- What you should do -
The answer must consist of every line in the records below that contains the string "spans".

(Supplied records)

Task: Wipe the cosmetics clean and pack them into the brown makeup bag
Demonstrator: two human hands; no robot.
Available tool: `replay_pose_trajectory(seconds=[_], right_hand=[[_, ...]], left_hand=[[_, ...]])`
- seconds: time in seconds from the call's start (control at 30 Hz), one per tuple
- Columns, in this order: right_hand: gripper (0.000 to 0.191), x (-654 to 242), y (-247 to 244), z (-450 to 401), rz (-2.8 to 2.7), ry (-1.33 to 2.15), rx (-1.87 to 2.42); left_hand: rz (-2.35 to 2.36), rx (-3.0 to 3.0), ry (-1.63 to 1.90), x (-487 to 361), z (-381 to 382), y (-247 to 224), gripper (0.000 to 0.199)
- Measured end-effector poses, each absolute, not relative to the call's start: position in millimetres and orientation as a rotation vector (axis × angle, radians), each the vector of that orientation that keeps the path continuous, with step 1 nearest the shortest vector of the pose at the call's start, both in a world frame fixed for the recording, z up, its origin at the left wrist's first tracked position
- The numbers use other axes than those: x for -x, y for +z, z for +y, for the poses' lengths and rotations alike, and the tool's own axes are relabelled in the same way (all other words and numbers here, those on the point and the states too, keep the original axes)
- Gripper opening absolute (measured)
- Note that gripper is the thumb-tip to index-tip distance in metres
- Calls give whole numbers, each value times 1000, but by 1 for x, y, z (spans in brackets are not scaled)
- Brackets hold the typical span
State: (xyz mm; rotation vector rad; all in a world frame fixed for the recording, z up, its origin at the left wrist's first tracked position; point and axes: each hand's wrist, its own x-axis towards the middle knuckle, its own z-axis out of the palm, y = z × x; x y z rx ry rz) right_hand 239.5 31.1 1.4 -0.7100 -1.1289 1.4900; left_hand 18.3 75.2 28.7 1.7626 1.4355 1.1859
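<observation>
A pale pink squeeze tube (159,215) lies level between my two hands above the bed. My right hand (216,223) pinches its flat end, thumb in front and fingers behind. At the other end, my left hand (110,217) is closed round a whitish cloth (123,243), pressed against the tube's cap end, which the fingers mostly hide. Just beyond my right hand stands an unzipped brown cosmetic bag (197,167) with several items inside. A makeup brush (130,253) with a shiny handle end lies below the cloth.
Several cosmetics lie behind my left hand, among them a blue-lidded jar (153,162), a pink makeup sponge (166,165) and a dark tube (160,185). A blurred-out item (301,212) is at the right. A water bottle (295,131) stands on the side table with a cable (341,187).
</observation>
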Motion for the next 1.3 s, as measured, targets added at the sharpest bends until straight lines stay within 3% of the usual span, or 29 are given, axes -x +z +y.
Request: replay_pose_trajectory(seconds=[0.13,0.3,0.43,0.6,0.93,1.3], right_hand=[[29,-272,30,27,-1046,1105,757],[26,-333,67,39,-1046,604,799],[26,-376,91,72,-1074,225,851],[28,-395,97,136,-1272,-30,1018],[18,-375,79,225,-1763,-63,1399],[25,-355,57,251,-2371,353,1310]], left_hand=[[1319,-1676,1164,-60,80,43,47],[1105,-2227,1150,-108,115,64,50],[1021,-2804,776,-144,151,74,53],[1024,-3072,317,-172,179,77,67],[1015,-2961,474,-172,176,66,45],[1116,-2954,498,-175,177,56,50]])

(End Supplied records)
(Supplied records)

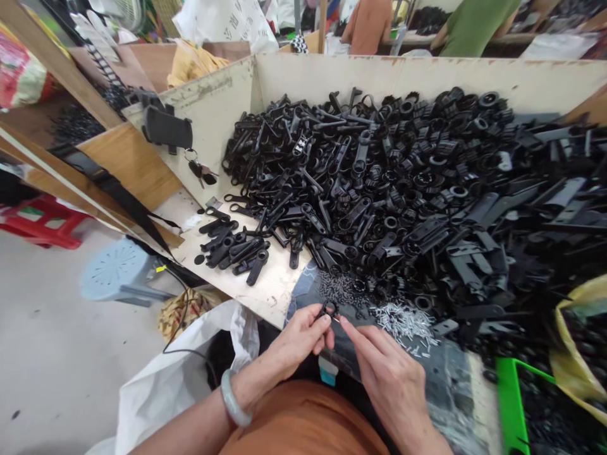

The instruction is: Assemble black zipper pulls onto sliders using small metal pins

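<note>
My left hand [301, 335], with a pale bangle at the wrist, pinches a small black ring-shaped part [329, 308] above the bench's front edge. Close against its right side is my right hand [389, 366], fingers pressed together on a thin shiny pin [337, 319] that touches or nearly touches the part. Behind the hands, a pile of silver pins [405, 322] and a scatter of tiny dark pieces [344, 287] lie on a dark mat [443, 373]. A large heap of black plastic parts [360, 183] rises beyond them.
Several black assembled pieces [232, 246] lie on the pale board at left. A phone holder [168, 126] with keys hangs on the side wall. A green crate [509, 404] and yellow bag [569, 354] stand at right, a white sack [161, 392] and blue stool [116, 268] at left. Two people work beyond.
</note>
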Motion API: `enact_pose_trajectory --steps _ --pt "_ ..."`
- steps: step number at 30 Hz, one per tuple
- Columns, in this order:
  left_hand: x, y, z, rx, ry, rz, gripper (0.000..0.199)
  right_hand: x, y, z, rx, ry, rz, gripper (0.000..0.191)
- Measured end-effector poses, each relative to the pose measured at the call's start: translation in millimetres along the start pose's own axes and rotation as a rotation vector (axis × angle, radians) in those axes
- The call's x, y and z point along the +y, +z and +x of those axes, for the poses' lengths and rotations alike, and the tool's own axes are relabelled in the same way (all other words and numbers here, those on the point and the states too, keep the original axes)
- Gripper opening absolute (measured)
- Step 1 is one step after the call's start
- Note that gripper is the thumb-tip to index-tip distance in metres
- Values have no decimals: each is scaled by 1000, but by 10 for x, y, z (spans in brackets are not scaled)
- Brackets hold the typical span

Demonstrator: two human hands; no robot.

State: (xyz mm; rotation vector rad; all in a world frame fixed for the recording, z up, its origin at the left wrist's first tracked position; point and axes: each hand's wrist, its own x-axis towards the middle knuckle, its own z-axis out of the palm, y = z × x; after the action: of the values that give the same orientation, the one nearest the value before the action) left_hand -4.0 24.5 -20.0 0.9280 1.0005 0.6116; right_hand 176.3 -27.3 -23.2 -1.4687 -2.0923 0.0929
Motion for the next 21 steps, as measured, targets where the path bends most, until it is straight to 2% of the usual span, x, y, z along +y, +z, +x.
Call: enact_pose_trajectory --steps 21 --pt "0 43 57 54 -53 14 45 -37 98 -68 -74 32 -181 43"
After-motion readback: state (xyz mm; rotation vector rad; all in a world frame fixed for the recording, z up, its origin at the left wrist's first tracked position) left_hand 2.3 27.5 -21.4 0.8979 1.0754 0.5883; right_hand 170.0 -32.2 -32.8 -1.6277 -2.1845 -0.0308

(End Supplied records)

- Exercise result -
- Calls give whole numbers, each value times 1000, but by 1 for x, y, z (spans in brackets are not scaled)
- Values have no decimals: each is scaled by 1000, but by 10 for x, y, z (spans in brackets are not scaled)

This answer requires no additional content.